= INSTRUCTIONS TO FOLLOW =
The line with "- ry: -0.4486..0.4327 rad", the line with "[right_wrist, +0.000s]", and all lines between them in the material below: return these exactly, and no others.

= DATASET SECTION =

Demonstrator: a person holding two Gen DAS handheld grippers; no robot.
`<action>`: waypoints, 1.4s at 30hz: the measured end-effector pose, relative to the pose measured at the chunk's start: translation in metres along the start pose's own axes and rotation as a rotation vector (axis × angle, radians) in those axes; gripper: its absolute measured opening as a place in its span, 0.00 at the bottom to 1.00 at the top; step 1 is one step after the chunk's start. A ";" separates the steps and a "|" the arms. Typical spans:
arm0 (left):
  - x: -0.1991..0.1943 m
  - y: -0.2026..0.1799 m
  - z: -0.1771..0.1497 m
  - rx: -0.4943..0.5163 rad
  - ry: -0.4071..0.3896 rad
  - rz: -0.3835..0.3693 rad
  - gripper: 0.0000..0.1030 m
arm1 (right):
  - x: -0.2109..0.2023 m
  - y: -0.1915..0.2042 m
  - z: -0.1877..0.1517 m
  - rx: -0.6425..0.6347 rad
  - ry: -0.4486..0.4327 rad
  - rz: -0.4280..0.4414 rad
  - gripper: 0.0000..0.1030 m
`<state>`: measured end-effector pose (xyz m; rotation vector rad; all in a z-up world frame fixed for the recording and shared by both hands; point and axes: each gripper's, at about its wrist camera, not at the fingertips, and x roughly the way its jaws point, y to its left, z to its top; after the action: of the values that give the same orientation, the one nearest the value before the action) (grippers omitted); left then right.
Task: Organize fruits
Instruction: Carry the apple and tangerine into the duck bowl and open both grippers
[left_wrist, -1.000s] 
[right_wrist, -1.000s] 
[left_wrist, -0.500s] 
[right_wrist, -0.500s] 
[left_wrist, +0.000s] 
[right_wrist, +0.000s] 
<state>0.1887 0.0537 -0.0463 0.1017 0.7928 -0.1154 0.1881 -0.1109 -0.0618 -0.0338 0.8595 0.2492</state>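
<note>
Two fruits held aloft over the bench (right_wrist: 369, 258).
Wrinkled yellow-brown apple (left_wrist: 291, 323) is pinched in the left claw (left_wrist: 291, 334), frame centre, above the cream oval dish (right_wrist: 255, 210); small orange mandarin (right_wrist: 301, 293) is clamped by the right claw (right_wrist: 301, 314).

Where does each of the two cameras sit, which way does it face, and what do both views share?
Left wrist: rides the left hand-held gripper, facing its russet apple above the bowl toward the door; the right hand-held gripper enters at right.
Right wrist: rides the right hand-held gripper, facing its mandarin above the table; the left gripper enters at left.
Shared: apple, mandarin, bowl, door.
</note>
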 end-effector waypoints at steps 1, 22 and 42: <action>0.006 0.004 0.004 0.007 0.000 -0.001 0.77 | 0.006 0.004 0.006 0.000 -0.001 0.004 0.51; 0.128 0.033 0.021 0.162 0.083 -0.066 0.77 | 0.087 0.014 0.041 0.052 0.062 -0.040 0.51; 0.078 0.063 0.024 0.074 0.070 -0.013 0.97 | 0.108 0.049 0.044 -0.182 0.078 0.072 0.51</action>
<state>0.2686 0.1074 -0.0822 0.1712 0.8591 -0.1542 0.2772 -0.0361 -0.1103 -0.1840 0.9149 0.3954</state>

= ANSWER SPACE =
  - ry: -0.4486..0.4327 rad
  - rz: -0.4280..0.4414 rad
  - gripper: 0.0000..0.1030 m
`<state>`: measured end-effector pose (xyz m; rotation vector rad; all in a z-up world frame fixed for the recording and shared by both hands; point and axes: each gripper's, at about its wrist camera, not at the fingertips, and x roughly the way its jaws point, y to its left, z to its top; after the action: of the values that give the same orientation, the one nearest the value before the action) (grippers omitted); left then right.
Task: Organize fruits
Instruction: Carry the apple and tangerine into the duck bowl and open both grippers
[left_wrist, -1.000s] 
[right_wrist, -1.000s] 
[left_wrist, -0.500s] 
[right_wrist, -0.500s] 
[left_wrist, +0.000s] 
[right_wrist, +0.000s] 

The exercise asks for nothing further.